L'Allemagne sanctionne la Russie après l'attaque de drone contre un avion ukrainien à Leipzig
L'Allemagne a annoncé une série de mesures punitives contre la Russie — fermeture du « Russian House » à Berlin et du consulat général de Bonn, convocation de l'ambassadeur russe, renforcement des contrôles aux frontières pour les citoyens russes et pression accrue sur la flotte fantôme — après avoir officiellement accusé Moscou d'être à l'origine d'un incident survenu à l'aéroport de Leipzig, où un drone a frappé un avion de transport ukrainien.
L'essentiel
- L'Allemagne a officiellement accusé la Russie d'être responsable de l'incident.

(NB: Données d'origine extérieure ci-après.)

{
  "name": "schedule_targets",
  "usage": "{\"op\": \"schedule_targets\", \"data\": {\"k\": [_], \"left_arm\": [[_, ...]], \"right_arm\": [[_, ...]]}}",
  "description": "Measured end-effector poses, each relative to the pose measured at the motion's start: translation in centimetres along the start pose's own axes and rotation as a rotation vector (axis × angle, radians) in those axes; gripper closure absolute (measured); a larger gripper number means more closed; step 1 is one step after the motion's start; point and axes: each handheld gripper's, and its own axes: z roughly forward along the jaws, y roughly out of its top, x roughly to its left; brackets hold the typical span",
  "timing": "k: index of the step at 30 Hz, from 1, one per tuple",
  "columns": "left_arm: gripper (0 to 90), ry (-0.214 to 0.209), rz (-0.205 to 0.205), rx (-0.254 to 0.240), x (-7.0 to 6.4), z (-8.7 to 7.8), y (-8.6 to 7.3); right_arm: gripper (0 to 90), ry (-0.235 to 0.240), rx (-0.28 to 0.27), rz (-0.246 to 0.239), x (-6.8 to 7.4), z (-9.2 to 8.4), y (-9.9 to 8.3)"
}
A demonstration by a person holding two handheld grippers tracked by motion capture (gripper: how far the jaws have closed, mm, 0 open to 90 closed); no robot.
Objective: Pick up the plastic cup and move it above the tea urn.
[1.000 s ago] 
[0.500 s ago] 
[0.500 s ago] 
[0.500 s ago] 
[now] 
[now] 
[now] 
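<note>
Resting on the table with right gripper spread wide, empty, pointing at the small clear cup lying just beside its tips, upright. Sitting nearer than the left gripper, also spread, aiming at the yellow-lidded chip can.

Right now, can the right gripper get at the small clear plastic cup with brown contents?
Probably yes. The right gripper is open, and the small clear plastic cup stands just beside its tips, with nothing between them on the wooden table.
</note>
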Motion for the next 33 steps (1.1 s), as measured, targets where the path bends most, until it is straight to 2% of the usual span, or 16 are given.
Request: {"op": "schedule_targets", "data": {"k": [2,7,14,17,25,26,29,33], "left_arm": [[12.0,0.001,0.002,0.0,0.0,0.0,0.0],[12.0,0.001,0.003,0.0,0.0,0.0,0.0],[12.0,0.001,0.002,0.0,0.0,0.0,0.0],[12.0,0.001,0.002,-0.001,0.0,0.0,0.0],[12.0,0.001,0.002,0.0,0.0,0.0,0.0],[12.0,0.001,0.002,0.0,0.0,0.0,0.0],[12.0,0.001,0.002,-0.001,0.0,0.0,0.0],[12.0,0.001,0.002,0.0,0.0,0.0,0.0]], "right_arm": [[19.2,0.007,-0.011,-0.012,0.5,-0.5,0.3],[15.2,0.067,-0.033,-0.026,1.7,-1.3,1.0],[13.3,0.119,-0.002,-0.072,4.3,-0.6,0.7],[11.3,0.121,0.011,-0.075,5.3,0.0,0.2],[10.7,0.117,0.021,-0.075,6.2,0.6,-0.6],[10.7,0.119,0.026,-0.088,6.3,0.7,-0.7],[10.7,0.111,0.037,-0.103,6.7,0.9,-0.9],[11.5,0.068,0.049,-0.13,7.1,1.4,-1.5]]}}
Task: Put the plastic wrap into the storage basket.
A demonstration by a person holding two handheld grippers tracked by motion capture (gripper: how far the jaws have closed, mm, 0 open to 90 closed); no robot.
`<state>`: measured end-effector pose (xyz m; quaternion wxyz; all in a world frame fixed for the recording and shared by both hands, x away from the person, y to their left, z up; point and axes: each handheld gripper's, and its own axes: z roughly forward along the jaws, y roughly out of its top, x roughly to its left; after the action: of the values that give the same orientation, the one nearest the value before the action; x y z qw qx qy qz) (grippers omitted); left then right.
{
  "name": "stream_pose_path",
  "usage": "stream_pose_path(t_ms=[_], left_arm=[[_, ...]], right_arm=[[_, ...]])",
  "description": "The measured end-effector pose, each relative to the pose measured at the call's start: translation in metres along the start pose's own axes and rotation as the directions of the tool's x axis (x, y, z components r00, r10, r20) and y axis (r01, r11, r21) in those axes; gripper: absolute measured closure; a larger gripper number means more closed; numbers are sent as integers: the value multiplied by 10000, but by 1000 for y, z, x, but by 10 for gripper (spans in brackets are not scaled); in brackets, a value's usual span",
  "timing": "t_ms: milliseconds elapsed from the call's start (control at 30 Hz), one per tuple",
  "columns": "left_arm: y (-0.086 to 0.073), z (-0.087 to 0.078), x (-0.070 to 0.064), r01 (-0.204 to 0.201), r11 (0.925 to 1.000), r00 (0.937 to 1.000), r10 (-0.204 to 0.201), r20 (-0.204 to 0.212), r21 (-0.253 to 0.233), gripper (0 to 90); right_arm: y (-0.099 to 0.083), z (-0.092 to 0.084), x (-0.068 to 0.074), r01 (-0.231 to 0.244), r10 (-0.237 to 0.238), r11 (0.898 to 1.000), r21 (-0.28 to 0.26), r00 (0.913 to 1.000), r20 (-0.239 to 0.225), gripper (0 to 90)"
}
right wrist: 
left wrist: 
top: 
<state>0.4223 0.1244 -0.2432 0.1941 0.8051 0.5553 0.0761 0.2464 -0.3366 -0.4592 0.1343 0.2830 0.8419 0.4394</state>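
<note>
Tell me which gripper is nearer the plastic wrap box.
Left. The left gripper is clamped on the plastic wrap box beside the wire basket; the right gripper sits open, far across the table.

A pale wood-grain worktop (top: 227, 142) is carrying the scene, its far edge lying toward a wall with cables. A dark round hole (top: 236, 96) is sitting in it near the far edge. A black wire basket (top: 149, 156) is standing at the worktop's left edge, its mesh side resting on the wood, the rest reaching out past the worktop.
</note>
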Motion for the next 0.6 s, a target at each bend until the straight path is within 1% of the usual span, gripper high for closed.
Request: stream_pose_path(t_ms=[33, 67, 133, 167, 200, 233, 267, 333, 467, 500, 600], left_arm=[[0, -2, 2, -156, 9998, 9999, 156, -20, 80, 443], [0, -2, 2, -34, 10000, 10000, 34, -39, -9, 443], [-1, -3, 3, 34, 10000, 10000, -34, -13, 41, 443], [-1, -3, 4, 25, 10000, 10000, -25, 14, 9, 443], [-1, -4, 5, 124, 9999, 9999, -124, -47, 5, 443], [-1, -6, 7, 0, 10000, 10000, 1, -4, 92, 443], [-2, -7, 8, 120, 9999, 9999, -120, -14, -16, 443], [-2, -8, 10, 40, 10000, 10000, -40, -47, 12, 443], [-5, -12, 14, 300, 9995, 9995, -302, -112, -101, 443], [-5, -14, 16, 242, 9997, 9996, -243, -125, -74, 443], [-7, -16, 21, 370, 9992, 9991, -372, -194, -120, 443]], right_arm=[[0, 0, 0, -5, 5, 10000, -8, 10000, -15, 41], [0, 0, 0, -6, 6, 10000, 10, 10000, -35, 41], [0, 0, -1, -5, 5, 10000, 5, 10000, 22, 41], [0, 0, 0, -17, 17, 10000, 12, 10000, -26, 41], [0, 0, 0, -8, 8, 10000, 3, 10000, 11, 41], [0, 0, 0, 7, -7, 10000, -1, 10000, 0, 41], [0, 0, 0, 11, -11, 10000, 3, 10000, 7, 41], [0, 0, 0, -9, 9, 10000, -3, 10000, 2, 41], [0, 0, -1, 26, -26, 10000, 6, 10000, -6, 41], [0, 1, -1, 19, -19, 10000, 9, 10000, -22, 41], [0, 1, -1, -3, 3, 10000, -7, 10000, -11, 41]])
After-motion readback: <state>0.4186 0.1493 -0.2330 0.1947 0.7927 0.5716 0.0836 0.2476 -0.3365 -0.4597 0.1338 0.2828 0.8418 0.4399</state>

- Le drone a frappé un avion de transport ukrainien sur l'aile mais n'a pas explosé.
- Le consulat général russe à Bonn cessera ses activités le 18 septembre.
- L'accord avec le « Russian House » de Berlin sera révoqué.
- L'aéroport de Leipzig est décrit comme une plaque tournante logistique pour l'aide occidentale à l'Ukraine.
- Le ministre de l'Intérieur allemand décrit les auteurs comme des agents de bas niveau, mais l'opération était soigneusement planifiée.
- Aucun blessé n'a été signalé, selon le ministère ukrainien des Affaires étrangères.
Pourquoi c’est important
En identifiant publiquement la Russie comme responsable d'une opération de sabotage sur son sol, l'Allemagne franchit un seuil dans sa caractérisation de la menace. Les mesures annoncées — fermeture d'institutions russes et durcissement des contrôles — constituent une réponse diplomatique et opérationnelle concrète d'un grand État de l'UE. L'avion visé étant ukrainien et l'aéroport de Leipzig étant un nœud logistique de l'aide occidentale à l'Ukraine, l'incident s'inscrit directement dans le soutien allemand à Kiev.
Ce qui s’est passé
Le 1er septembre 2026, les ministres allemand de l'Intérieur, Alexander Dobrindt, et des Affaires étrangères, Johann Wadephul, ont annoncé un train de mesures contre la Russie après l'avoir officiellement rendue responsable d'un incident survenu à l'aéroport de Leipzig. Dans la nuit du 4 au 5 août, un drone équipé d'un détonateur et d'explosifs avait été détecté près d'un avion de transport ukrainien ; les opérations aériennes avaient alors été suspendues. Une vidéo montre le drone fondant directement sur l'appareil ukrainien vers 19h30, heurtant l'une de ses ailes avant de retomber au sol. Le drone n'a pas détoné, aucun blessé n'est à déplorer et les appareils de la société ukrainienne Antonov n'ont pas été endommagés. En réponse, Berlin va révoquer l'accord avec le « Russian House », fermer le consulat général russe à Bonn le 18 septembre (l'ambassade de Berlin restera la seule mission diplomatique russe en Allemagne), convoquer l'ambassadeur russe, renforcer les contrôles à l'entrée sur les citoyens russes et accroître la pression sur la flotte fantôme russe. Dobrindt a souligné que la configuration du drone, les explosifs et les détonateurs correspondent à ceux utilisés lors d'autres opérations hybrides russes. Wadephul a déclaré que l'Allemagne était désormais une « cible de guerre » pour la Russie.
Là où les récits divergent
Les sources divergent sur la cargaison de l'An-124 ukrainien : les médias allemands WDR, NDR et Süddeutsche Zeitung ont cité un rapport de police confidentiel indiquant que l'appareil transportait des munitions livrées par la France, tandis que le ministère allemand de l'Intérieur a officiellement démenti la présence de munitions à bord. Les positions sur la responsabilité diffèrent également : l'Allemagne accuse directement la Russie, quand la porte-parole du ministère russe des Affaires étrangères Maria Zakharova affirme que Berlin cherchait depuis longtemps un prétexte pour fermer le « Russian House ».
Contexte
L'aéroport de Leipzig joue un rôle clé dans le transport de l'aide occidentale à destination de l'Ukraine. Le ministre allemand de l'Intérieur a qualifié les auteurs de l'attaque d'agents de bas niveau exécutant une opération soigneusement planifiée, ajoutant que la configuration du drone, les explosifs et les détonateurs retrouvés correspondaient à ceux observés lors d'autres opérations hybrides russes. Le ministère russe des Affaires étrangères a rejeté les mesures annoncées, estimant que l'Allemagne cherchait depuis longtemps un prétexte pour fermer le « Russian House ».